We might ask: With conservatives like President Bush
and many of the other Republicans, who needs liberals?
While the media has successfully portrayed the
Republicans as the party of snake handlers and moonshine, the difference
between image and reality is profound. Bush has just spun the odometer, proposing the nation’s first ever $3 trillion
budget. On matters pertaining to the
very survival of our culture – the primacy of English, multiculturalism, the
denuding of our public square of historically present Christian symbols and
sentiments – Republicans are found wanting. As for illegal immigration, both the president and presumptive
Republican nominee support a form of amnesty.
Yet many would paint America as under the sway of
rightist politics, and some of the reasons for this are obvious. Some liberals know that the best way to
ensure constant movement toward the left is by portraying the status quo as
dangerously far right. If you repeatedly
warn that we teeter on the brink of rightist hegemony, people will assume that to
achieve “balance” we must tack further left toward your mythical center. Then we have conservatives influenced by the
natural desire to view the world as the happy place they’d like to inhabit. Ingenuous sorts, they confuse Republican with
conservative, party with principles, and electoral wars with the cultural
one. But there’s another factor: One can
confuse conservative with correct.
When is the right not right, you ask? When it has been defined by the left.
The definition of “conservative” is fluid, changing
from time to time and place to place. Some
“conservatives” embrace an ideology prescribing limited government – one remaining
within the boundaries established by the Constitution – and low taxation. They favor nationalism over internationalism;
prefer markets mostly unfettered by regulation; eschew multiculturalism,
feminism and radical environmentalism; and take pride in our history and
traditions.
But there have been other kinds of conservatives. In the Soviet Union, a conservative was quite
the opposite, a communist. Then, when
Dutch politician Pim Fortuyn was assassinated in 2002, BBC News ran the
headline, “Dutch far-right leader shot
dead.” “Far-right” indeed.
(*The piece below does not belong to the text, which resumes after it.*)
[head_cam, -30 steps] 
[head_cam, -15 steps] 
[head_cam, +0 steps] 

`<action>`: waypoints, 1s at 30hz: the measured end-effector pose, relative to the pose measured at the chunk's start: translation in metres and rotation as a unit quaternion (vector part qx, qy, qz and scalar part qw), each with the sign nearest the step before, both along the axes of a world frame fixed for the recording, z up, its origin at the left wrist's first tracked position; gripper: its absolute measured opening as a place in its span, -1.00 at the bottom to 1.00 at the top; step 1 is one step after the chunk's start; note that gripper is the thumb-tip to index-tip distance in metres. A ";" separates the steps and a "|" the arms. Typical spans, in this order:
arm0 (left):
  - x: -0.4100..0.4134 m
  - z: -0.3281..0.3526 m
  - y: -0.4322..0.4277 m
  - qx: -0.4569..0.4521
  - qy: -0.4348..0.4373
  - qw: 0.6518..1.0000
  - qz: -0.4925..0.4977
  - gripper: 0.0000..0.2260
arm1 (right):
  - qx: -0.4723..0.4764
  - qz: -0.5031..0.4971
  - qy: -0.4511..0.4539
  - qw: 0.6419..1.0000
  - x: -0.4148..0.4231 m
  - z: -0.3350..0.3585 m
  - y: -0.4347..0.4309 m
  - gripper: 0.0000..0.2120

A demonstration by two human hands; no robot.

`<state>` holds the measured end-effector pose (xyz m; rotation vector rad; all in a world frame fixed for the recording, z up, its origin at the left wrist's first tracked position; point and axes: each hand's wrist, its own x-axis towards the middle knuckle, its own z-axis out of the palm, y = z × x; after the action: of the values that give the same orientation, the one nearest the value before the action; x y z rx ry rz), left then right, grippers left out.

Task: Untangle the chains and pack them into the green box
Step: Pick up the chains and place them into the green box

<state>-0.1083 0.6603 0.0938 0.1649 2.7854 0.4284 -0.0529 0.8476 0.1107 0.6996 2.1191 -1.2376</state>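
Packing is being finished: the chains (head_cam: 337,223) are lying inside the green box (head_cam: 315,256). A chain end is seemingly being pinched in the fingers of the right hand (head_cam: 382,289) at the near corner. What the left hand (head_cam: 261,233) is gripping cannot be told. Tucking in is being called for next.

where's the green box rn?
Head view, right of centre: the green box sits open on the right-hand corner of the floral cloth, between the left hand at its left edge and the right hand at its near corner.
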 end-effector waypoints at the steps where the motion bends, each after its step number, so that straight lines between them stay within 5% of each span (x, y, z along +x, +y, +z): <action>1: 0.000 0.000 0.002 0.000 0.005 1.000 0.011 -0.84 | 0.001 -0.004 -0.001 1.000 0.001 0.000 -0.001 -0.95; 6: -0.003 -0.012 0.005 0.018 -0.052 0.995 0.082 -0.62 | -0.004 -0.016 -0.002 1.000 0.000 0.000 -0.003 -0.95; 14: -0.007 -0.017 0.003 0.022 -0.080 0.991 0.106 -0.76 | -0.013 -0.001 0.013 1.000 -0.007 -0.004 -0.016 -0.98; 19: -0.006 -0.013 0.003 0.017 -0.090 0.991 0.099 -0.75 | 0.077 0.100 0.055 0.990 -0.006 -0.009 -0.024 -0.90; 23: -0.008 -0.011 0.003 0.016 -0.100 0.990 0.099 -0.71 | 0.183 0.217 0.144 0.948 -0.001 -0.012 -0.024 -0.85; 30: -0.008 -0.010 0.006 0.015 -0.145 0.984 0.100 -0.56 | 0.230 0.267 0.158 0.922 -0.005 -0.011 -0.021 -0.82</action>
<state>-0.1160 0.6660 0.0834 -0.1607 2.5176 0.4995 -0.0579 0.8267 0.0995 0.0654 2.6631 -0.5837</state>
Fortuyn was quite liberal by our standards; he
was a pro-abortion, openly-homosexual ex-sociology professor branded a rightist
mainly because he wished to stem Moslem immigration into Holland. Moreover, his fear was that zealous Moslems
posed a threat to the nation’s liberal
social structure.
So here’s the question: What definition of
conservative would a communist or European statist conform to? Answer: That which states, “One who favors
maintenance of the status quo.” This
brings us to a central point:
As society is successfully transformed by those who
detest the status quo, the status quo changes. This means that the great defender ideology of the status quo,
conservatism, will change with it.
“Progress should mean that
we are always changing the world to fit the vision, instead we are always
changing the vision.” — G.K. Chesterton
Both liberals and conservatives have shape-shifting
visions. This is because the definitions
of conservative and liberal are determined by the “position” of the given society
‘s political spectrum. Shift that
spectrum left or right by altering the collective ideology of a nation, and the
definitions of those two words will change commensurate with the degree of that
shift. This is why a Pim Fortuyn is
viewed as conservative in Western Europe. In a land of Lilliputians, even Robert Reich seems like a giant.
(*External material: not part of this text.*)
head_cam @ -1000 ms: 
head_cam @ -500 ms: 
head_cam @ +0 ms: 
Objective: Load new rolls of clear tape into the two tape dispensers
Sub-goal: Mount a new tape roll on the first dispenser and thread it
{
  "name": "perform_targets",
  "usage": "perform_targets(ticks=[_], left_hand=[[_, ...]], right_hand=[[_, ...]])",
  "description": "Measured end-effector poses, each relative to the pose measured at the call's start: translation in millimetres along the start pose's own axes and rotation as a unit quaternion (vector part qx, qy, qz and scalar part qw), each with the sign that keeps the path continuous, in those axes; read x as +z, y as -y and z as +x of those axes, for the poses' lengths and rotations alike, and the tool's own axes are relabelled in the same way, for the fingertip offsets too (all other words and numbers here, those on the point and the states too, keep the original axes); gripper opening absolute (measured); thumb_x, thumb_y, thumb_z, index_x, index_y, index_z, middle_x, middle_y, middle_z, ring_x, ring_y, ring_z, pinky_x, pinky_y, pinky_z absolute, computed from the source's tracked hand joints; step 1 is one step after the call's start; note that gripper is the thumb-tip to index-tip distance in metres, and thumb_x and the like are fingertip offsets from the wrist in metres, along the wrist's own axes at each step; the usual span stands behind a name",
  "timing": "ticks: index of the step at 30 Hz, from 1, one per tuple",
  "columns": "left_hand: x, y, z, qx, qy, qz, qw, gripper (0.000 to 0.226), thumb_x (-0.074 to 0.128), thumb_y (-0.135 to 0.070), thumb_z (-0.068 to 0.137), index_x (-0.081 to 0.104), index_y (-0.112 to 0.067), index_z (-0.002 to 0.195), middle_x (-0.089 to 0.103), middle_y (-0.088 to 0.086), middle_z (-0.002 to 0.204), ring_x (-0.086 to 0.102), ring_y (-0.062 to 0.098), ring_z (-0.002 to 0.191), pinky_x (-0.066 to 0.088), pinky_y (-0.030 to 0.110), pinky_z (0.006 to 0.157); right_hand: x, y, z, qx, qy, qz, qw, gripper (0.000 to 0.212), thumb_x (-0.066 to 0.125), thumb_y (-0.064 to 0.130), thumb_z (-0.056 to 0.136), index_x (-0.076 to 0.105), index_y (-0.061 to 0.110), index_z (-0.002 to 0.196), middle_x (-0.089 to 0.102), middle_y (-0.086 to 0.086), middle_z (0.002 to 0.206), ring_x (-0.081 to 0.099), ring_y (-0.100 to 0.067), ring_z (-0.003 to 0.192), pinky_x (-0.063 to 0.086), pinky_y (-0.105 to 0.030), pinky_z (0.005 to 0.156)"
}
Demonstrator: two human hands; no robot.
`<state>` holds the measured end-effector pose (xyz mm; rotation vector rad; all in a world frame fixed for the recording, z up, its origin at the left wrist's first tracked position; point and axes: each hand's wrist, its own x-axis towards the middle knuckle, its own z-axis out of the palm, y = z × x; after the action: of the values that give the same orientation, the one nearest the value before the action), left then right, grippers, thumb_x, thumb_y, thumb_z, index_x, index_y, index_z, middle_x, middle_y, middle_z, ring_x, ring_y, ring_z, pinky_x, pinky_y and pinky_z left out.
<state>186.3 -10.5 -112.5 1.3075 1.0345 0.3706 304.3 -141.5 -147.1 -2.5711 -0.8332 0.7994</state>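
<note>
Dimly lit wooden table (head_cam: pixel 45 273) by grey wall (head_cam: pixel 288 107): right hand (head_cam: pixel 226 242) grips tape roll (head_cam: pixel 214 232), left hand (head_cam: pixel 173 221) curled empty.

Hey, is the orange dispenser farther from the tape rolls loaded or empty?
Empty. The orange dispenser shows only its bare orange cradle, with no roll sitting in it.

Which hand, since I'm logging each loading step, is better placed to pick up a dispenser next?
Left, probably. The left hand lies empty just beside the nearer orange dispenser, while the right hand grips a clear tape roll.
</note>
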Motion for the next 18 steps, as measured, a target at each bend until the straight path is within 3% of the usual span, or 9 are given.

This isn’t to say there is no difference between
liberal and conservative visions. Liberals construct their vision based on opposition to the conservative
one; conservatives’ vision is a product of the now accepted, decades-old vision
of the left. Thus, liberals promote
today’s liberal vision; conservatives defend yesterday’s liberal vision.
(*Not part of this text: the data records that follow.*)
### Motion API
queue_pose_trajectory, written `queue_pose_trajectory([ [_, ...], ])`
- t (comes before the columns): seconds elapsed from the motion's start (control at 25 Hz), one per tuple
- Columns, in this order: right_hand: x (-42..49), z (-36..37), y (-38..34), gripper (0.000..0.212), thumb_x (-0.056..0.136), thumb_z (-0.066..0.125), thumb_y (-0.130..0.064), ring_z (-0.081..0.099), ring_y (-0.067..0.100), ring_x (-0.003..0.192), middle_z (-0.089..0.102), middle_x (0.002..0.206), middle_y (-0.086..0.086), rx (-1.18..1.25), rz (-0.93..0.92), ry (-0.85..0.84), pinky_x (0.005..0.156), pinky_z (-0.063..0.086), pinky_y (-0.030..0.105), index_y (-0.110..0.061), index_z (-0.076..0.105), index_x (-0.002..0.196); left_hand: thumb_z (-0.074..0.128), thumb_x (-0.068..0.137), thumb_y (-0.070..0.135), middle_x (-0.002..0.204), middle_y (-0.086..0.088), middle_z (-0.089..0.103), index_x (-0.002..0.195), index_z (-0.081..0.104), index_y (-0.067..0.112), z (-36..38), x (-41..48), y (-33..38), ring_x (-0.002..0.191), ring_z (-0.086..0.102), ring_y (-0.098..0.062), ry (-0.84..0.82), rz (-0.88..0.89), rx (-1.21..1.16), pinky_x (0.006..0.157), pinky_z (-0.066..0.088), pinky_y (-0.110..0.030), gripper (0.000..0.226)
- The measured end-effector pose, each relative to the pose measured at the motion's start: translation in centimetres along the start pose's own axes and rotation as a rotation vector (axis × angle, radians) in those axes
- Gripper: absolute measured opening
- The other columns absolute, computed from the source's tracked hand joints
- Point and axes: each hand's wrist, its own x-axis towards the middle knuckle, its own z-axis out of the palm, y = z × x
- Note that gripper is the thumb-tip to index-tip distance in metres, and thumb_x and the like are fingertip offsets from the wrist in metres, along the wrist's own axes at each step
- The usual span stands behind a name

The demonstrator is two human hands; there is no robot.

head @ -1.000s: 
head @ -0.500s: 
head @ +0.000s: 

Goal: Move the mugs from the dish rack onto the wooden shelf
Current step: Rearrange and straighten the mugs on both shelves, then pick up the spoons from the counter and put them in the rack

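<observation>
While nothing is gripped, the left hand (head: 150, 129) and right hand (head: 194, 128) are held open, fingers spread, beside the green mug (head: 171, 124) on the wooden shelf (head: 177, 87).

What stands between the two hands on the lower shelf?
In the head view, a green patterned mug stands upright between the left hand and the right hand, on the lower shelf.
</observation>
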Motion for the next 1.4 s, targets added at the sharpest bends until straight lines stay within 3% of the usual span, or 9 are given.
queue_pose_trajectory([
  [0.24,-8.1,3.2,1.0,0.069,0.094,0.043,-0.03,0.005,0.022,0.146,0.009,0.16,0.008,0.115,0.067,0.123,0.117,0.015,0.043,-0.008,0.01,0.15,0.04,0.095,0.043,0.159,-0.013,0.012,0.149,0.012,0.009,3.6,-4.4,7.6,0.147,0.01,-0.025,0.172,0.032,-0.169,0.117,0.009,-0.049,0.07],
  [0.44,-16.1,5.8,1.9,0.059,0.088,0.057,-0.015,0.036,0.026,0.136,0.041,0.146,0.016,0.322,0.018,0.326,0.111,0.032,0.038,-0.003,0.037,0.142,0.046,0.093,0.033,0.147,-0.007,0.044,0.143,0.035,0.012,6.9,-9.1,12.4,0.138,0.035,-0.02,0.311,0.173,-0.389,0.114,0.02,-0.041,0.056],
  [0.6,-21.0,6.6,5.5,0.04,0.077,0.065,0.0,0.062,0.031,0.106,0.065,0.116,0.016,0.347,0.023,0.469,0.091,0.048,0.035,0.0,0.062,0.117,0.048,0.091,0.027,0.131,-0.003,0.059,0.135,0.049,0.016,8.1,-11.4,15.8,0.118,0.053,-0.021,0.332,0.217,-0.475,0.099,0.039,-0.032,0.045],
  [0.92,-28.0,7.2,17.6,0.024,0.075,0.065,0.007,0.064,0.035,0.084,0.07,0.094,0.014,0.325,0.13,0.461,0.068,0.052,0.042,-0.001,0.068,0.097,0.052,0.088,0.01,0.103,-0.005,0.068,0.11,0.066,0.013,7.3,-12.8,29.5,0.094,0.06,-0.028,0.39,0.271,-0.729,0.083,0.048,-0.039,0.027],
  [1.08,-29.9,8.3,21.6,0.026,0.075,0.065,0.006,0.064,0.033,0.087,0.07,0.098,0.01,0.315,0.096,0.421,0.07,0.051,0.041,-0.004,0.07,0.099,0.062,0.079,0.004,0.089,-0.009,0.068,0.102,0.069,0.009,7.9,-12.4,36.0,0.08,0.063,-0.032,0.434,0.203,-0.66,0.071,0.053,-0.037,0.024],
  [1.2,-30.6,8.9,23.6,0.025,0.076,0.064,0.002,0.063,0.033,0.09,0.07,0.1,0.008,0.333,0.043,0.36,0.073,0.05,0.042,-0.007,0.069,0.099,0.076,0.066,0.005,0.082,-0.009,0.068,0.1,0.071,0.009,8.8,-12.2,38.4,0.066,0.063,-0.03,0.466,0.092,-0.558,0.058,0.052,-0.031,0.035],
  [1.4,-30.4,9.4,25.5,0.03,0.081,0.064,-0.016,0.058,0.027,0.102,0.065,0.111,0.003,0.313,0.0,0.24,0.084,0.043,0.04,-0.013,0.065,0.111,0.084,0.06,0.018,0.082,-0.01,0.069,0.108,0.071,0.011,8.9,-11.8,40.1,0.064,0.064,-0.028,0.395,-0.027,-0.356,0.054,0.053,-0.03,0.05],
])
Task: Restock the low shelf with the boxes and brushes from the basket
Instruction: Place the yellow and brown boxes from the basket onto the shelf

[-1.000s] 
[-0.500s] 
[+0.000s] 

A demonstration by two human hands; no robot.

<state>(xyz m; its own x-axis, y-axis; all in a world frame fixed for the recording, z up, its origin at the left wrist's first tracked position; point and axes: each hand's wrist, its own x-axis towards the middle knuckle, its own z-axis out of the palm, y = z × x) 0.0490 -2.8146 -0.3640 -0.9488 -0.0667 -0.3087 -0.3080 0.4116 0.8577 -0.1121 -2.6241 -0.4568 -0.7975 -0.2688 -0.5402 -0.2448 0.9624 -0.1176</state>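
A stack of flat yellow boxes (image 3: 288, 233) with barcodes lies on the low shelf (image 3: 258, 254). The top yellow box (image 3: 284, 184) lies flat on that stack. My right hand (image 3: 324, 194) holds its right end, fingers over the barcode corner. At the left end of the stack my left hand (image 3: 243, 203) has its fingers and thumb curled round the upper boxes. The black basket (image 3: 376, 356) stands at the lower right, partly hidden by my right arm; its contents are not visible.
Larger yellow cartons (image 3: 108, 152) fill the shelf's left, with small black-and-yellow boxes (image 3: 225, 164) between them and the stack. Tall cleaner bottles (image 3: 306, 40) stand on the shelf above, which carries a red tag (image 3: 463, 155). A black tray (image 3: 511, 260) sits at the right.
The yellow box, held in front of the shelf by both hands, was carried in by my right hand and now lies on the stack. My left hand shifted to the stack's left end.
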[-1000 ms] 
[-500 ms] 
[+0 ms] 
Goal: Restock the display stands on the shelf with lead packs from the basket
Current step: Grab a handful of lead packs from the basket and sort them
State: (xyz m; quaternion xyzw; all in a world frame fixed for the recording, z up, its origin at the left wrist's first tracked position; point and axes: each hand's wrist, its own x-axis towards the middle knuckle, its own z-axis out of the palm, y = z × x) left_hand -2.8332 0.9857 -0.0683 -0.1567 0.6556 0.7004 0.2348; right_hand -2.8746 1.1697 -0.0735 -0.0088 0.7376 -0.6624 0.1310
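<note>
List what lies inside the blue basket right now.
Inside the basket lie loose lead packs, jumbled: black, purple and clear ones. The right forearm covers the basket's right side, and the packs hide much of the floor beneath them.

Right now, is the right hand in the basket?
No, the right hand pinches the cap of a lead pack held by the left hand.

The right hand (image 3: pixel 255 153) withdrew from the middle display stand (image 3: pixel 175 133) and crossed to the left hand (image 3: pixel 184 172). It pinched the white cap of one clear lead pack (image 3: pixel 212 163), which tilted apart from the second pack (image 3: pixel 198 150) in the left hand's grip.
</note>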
“The whole modern world has
divided itself into Conservatives and Progressives. The business of
Progressives is to go on making mistakes. The business of the Conservatives is
to prevent the mistakes from being corrected.” — G.K. Chesterton
Perhaps one reason we’re losing the culture war is
that it’s easier to convince people to try new liberal mistakes than retain old
liberal mistakes that have been tried and found wanting. Regardless, we will continue losing unless we
change our thinking radically.
Wars are not won by being
defensive. Yet conservatives are seldom
anything but, because they’ve been trained to mistake defense for offense. When 13 states voted to ban faux marriage in
2004, some proclaimed it a great victory for conservatism. But it only was so if the conservatism you
subscribe to merely involves maintenance of a liberal status quo, for it was a successful defensive action, not an offensive one. Who was proposing the societal change to
which the vote was a response? The left
was. What kind of change was it? One that would move us in the liberal
direction.
So it is always. We play defense when, instead of striving to
eliminate hate-crime laws, we merely fight proposals to make “transgendered” a
protected category; when we accept the Federal Department of Education and
simply use it to effect “conservative” education reform (read: No Child Left
Behind Act); when we simply try to ensure that the separation of church and
state ruling is applied in “conservative” ways; when we combat the
tax-and-spend crowd by not taxing but then spending; and when we preach against
illegal immigration while accepting a culture-rending legal immigration regime.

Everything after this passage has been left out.